I then tried to use the same data with statsmodel
as it provides more insight, and it seems to skip the first y value. Any ideas on what I may have done wrong ?
I have 6 variables in_X
and 7 possible outcome in_y
(from y=1 to y=7), but statsmodel
returns only 6 coefficients.
When I print print(result.summary())
the log starts at y=2
Here's the data shape:
in_y.value_counts()
>>>
3 295
4 154
5 125
2 86
6 28
1 5
7 3
Name: y, dtype: int64
in_X.head()
>>>
ENTERPRISE_VALUE_ SALES_GROWTH_ EBIT_TO_INT_EXP_ NET_DEBT_TO_EBITDA_ RETURN_COM_EQY_ CASH_RATIO_
918 4.0 4.0 4.0 4.0 5.0 4.0
344 6.0 3.0 4.0 4.0 4.0 6.0
348 5.0 3.0 3.0 5.0 3.0 6.0
906 4.0 5.0 4.0 4.0 4.0 4.0
80 3.0 4.0 4.0 4.0 4.0 4.0
(696, 6)
The code:
import pandas as pd
import statsmodels.discrete.discrete_model as sm
logit_model = sm.MNLogit(in_y, in_X)
result = logit_model.fit()
# Results analysis
print(result.summary())
out1 = result.params
out1
0 1 2 3 4 5
ENTERPRISE_VALUE_ -0.228684 -1.274831 -2.546053 -3.440249 -3.602911 -3.822631
SALES_GROWTH_ 0.553498 0.706551 1.399920 1.675287 1.646694 1.152329
EBIT_TO_INT_EXP_ -0.036777 -0.304586 -0.895444 -1.351096 -1.614823 -0.593286
NET_DEBT_TO_EBITDA_ 0.772482 1.690700 2.106280 2.881484 3.524116 4.281756
RETURN_COM_EQY_ -0.053659 0.269994 0.487565 0.653377 0.228949 -1.413008
CASH_RATIO_ -0.035479 0.399930 0.808460 0.722607 0.263178 -0.502091
Result summary:
Logit Regression Results
==============================================================================
Dep. Variable: y No. Observations: 696
Model: MNLogit Df Residuals: 660
Method: MLE Df Model: 30
Date: Mon, 01 Oct 2018 Pseudo R-squ.: 0.2390
Time: 12:09:15 Log-Likelihood: -769.38
converged: True LL-Null: -1011.0
LLR p-value: 3.400e-83
=======================================================================================
y=2 coef std err z P>|z| [0.025 0.975]
---------------------------------------------------------------------------------------
[...]
We need to drop one of the categories as reference category because of the restriction that probabilities have to add to 1. So given the other parameters the probability for the reference category is just the one minus the some of the non-reference probabilities.

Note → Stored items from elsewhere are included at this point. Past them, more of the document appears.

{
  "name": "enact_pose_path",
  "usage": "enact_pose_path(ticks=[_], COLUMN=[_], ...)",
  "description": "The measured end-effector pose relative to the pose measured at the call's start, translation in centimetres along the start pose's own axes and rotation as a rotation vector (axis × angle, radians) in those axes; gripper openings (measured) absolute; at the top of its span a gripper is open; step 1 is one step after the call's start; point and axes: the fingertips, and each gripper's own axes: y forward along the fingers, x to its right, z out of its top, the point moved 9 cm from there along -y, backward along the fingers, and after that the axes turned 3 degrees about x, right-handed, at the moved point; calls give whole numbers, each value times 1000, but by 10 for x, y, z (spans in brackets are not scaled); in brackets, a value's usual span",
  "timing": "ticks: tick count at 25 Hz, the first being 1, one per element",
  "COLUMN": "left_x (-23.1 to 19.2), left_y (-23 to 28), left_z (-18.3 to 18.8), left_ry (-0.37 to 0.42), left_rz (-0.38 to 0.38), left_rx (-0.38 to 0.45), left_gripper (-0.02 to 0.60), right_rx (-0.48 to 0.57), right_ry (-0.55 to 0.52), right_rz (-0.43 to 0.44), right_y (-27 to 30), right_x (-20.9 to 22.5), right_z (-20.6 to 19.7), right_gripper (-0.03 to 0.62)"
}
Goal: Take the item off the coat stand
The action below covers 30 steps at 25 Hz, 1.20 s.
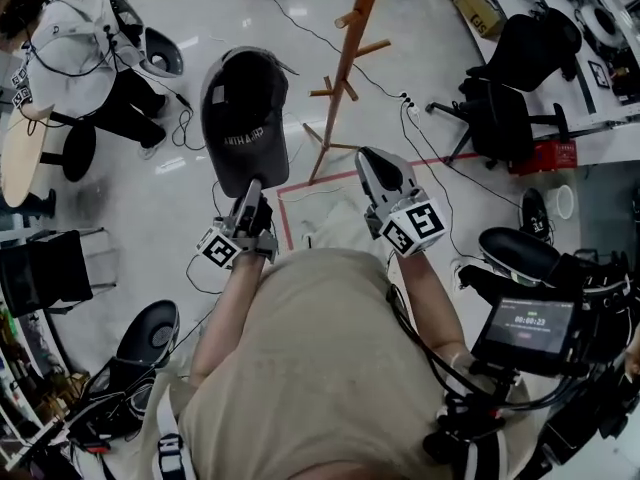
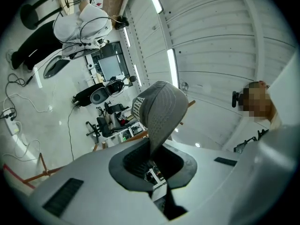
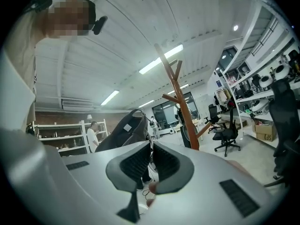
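A dark baseball cap (image 1: 243, 118) hangs off the stand, out in front of me. My left gripper (image 1: 250, 194) is shut on its brim. In the left gripper view the cap (image 2: 159, 109) stands up from between the pads, crown tilted away. The wooden coat stand (image 1: 350, 68) rises just right of the cap, with bare pegs. My right gripper (image 1: 368, 156) is beside the stand's base, shut with nothing between its pads. In the right gripper view the cap (image 3: 124, 130) is to the left and the stand (image 3: 180, 102) is ahead, beyond the gripper (image 3: 151, 161).
A person in white (image 1: 70, 63) sits at the far left by a round table (image 1: 20, 158). Black office chairs (image 1: 505, 108) stand to the right of the stand. Cables (image 1: 420, 118) and red tape lines (image 1: 330, 183) run over the glossy floor. A cardboard box (image 1: 478, 8) lies behind.
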Motion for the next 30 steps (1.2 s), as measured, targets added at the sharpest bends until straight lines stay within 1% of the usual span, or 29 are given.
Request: enact_pose_path(ticks=[4, 7, 9, 11, 13, 14, 16, 19, 21, 26, 30], left_x=[11, 26, 32, 34, 41, 47, 63, 85, 96, 106, 118], left_y=[-3, -1, -20, -49, -62, -62, -50, -32, -30, -33, -32], left_z=[-9, -14, -11, -6, -8, -12, -29, -73, -96, -125, -148], left_ry=[15, 50, 54, 27, 3, 3, 15, 23, 17, 6, 9], left_rz=[-14, -13, -9, -19, -35, -39, -41, -41, -44, -52, -34], left_rx=[-11, 2, 27, 59, 72, 71, 65, 48, 41, 41, 47], left_gripper=[34, 34, 34, 34, 34, 34, 34, 34, 34, 34, 34], right_rx=[0, 2, -1, -7, -19, -26, -35, -40, -45, -60, -71], right_ry=[-2, 11, 4, -31, -62, -66, -56, -40, -41, -42, -37], right_rz=[6, 9, 27, 48, 51, 50, 50, 47, 43, 45, 60], right_y=[-14, -27, -33, -38, -46, -52, -67, -107, -131, -156, -173], right_x=[-1, 5, -13, -44, -60, -58, -42, -12, -2, 7, 22], right_z=[1, 7, 6, 4, 10, 14, 25, 36, 38, 35, 38], right_gripper=[28, 28, 26, 25, 25, 25, 25, 25, 25, 25, 25])
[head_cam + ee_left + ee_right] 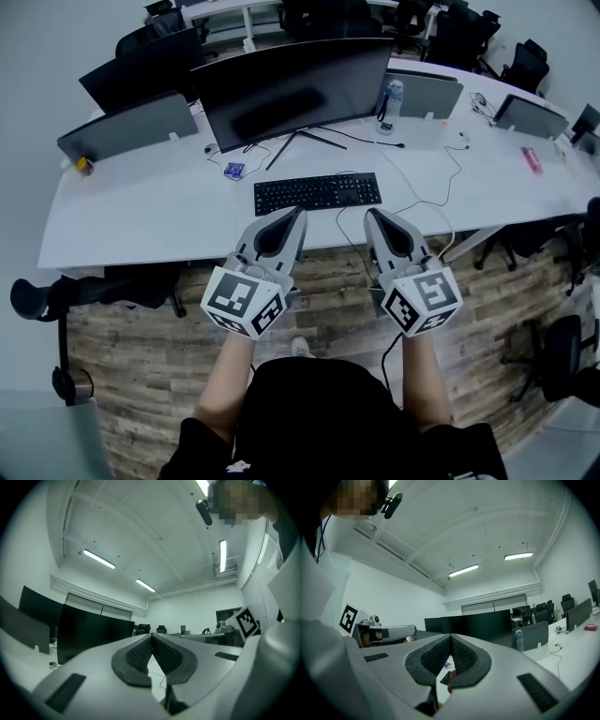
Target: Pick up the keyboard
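Left hand-held gripper (pixel 298 214) and right hand-held gripper (pixel 368 214), jaws closed on nothing, black-and-white marker cubes (pixel 246 302) at their backs, black keyboard (pixel 317 192) just beyond their tips on white table (pixel 141 220)

Open-plan office
Long white desk (pixel 131 220) with monitors (pixel 291 89), grey dividers (pixel 131 127), black chairs (pixel 459 33) behind (tube lights (pixel 99 558) overhead).

We see a big dark monitor (pixel 295 89) in the upper centre on a white desk (pixel 141 216), a water bottle (pixel 393 98) at its right, and a wooden floor (pixel 141 347) at lower left.
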Action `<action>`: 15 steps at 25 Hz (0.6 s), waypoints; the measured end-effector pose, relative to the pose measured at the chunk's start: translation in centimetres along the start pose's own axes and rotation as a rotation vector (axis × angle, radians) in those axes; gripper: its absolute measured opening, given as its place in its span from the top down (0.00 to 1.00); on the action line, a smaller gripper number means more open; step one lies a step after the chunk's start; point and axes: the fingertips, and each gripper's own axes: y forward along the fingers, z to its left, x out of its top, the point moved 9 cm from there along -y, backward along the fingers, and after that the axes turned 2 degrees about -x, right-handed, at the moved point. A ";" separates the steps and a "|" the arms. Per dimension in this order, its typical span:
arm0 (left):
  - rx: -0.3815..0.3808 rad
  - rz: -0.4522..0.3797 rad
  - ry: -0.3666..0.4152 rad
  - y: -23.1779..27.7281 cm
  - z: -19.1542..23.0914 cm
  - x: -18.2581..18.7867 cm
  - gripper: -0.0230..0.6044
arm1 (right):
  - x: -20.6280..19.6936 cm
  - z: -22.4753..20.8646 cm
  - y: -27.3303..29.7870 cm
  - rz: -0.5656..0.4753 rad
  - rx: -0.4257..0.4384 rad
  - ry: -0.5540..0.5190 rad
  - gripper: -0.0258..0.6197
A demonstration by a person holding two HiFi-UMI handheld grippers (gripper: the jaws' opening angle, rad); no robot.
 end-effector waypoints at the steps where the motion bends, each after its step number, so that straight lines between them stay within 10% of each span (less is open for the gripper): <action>1: -0.004 0.003 -0.002 0.1 0.5 0.0 0.95 | -0.1 0.1 0.5 0.002 -0.004 -0.002 0.95; 15: -0.038 0.023 -0.029 1.4 5.2 -1.1 0.95 | -0.6 1.0 4.5 0.017 -0.043 -0.012 0.95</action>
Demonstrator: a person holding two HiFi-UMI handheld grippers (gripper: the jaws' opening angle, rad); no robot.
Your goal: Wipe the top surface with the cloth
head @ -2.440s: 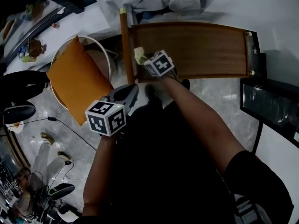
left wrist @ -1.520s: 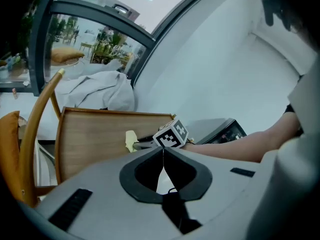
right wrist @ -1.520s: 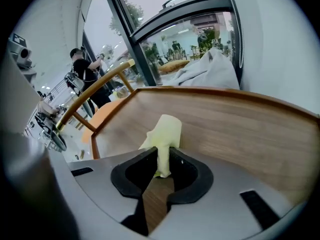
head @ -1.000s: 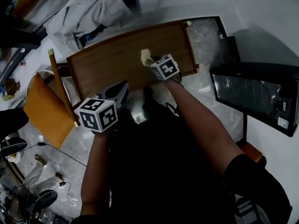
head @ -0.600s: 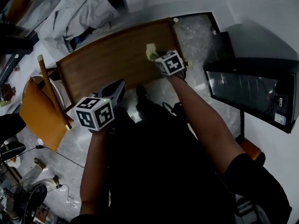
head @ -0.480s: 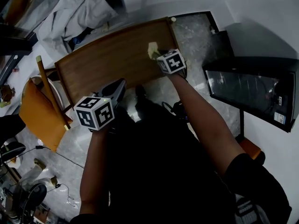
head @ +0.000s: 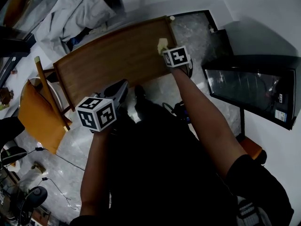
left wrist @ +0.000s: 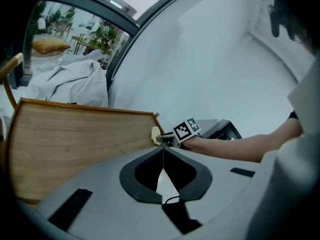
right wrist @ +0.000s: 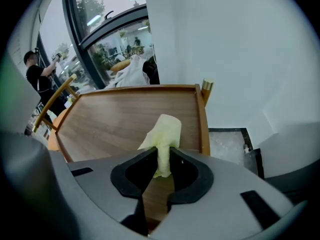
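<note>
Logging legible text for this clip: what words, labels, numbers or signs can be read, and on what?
None can be read.
Too small to read: the white sticker on the black glass-fronted cabinet.
Cubes on the left gripper and right gripper: square black-and-white patterns, no letters.
No print on the pale yellow cloth.

To my left, a chair (head: 51, 92) with a wooden rail carries an orange cushion (head: 35, 114), tilted against the frame. Beyond it lies a heap of pale crumpled fabric (head: 77, 8), draped loosely. To my right stands a dark cabinet (head: 249, 86) with a glossy front panel that reflects light. The floor (head: 188, 29) is grey marbled stone. A plain white wall (right wrist: 225, 49) rises behind. A dark-framed window (right wrist: 75, 39) adjoins it, and a person in black (right wrist: 37, 74) stands near the glass, arms raised.
</note>
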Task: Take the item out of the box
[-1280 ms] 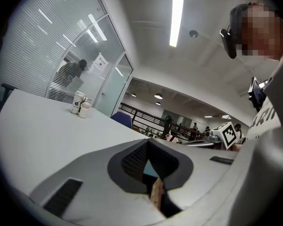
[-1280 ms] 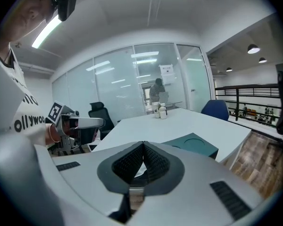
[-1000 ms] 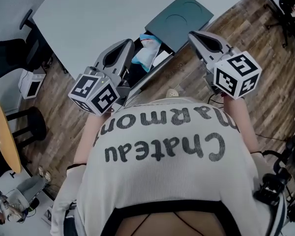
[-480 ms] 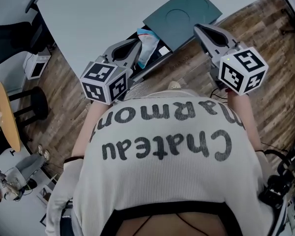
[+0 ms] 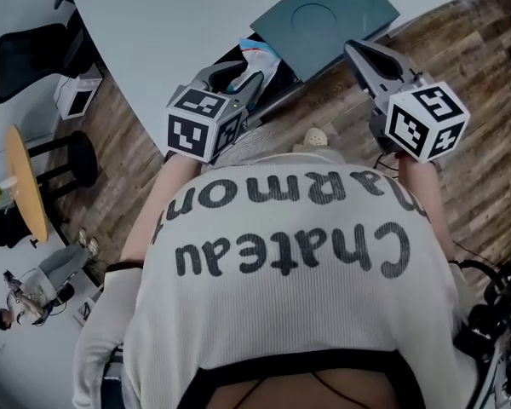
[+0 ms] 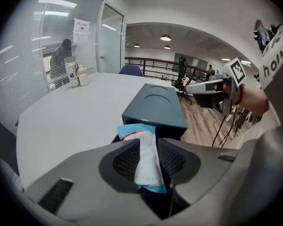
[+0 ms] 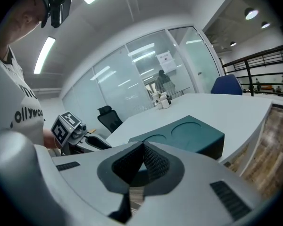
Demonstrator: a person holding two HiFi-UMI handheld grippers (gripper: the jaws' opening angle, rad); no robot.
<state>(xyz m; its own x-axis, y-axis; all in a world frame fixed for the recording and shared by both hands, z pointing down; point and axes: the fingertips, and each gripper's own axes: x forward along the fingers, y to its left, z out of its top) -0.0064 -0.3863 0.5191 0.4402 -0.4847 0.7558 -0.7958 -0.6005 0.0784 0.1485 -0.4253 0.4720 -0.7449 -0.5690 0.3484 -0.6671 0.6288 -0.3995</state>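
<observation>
A teal box [image 5: 324,15] lies at the near edge of the white table, with its dark drawer slid out toward me. A white and blue packet [image 5: 257,58] sits in the drawer. My left gripper [image 5: 238,82] points down into the drawer; its jaws have just been opening. In the left gripper view the packet [image 6: 146,159] shows in the gap of that gripper [image 6: 148,142], and the pads stand apart from it. My right gripper [image 5: 353,48] hangs right of the box over the floor, its jaws meeting at the tips [image 7: 142,146] with nothing between them. From that side the box [image 7: 188,138] lies beyond it.
The white table [image 5: 153,24] stretches away behind the box, with cups [image 6: 75,74] at its far end. A black chair [image 5: 25,58], a black stool [image 5: 68,156] and a round wooden table [image 5: 25,186] stand to the left on the wooden floor.
My left gripper has dropped and tipped down toward the drawer, and its jaws have spread around the packet. The right gripper has sunk a little.
</observation>
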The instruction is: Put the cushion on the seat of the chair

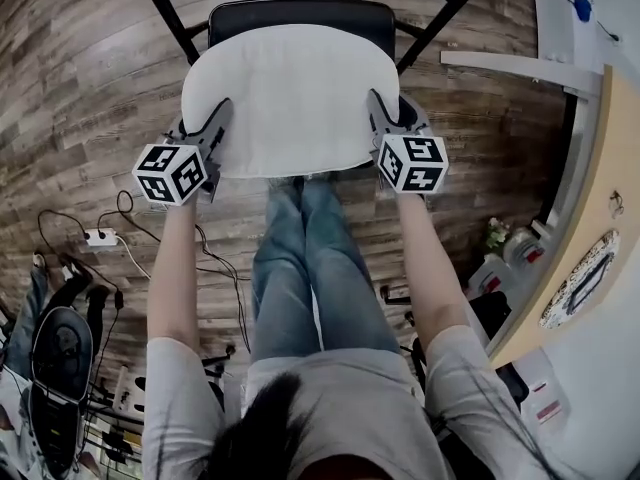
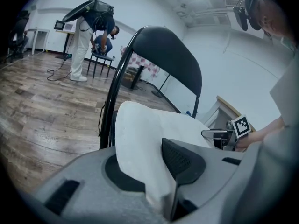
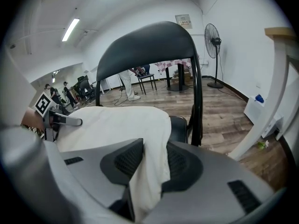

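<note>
A white cushion (image 1: pixel 290 98) is spread over the black chair seat (image 1: pixel 300 16), held by its two near corners. My left gripper (image 1: pixel 215 126) is shut on the cushion's left edge (image 2: pixel 140 148), and my right gripper (image 1: pixel 381 118) is shut on its right edge (image 3: pixel 152 157). In both gripper views the white fabric is pinched between the dark pads (image 2: pixel 180 160). The chair's black backrest (image 3: pixel 149 43) rises just behind the cushion. Whether the cushion touches the seat cannot be told.
The chair stands on a wood floor (image 1: pixel 80 58). A curved counter (image 1: pixel 600 218) with small items runs along the right. Cables and a power strip (image 1: pixel 100 236) lie on the floor at the left. People stand at the far end of the room (image 2: pixel 86 36).
</note>
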A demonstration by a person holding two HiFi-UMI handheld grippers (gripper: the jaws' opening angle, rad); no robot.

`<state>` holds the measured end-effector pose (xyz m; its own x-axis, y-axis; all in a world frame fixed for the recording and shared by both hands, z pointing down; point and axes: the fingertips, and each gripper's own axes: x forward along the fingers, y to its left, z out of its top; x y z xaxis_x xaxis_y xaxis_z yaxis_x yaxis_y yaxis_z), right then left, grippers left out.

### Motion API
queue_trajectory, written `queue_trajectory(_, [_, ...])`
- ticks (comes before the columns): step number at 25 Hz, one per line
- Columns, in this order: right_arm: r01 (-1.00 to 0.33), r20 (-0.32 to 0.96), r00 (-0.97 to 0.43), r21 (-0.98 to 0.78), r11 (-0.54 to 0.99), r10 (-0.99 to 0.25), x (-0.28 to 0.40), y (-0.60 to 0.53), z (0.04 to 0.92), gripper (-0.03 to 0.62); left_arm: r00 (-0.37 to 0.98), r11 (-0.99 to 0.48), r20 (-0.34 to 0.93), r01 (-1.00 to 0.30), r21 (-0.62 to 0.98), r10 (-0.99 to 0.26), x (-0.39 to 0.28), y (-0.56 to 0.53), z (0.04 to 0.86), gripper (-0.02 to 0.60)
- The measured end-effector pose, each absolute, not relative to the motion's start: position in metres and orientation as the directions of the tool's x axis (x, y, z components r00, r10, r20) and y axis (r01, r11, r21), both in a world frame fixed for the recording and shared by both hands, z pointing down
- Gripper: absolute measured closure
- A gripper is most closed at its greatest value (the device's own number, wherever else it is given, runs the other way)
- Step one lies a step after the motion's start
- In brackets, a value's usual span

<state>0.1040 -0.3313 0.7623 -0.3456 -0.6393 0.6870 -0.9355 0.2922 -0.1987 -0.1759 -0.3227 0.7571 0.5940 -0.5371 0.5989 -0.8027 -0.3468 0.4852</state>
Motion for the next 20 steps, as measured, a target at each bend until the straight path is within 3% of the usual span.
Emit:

This is the same as for the Logit model where we can estimate only one set of parameters, e.g. for the probability of success, the probability of the second binary choice, e.g. the probability to fail is just one minus the probability of success.
In both cases the prediction of the response variable will be a binary or multinomial probability that needs to satisfy restrictions for probabilities, i.e values between zero and one and adding to one.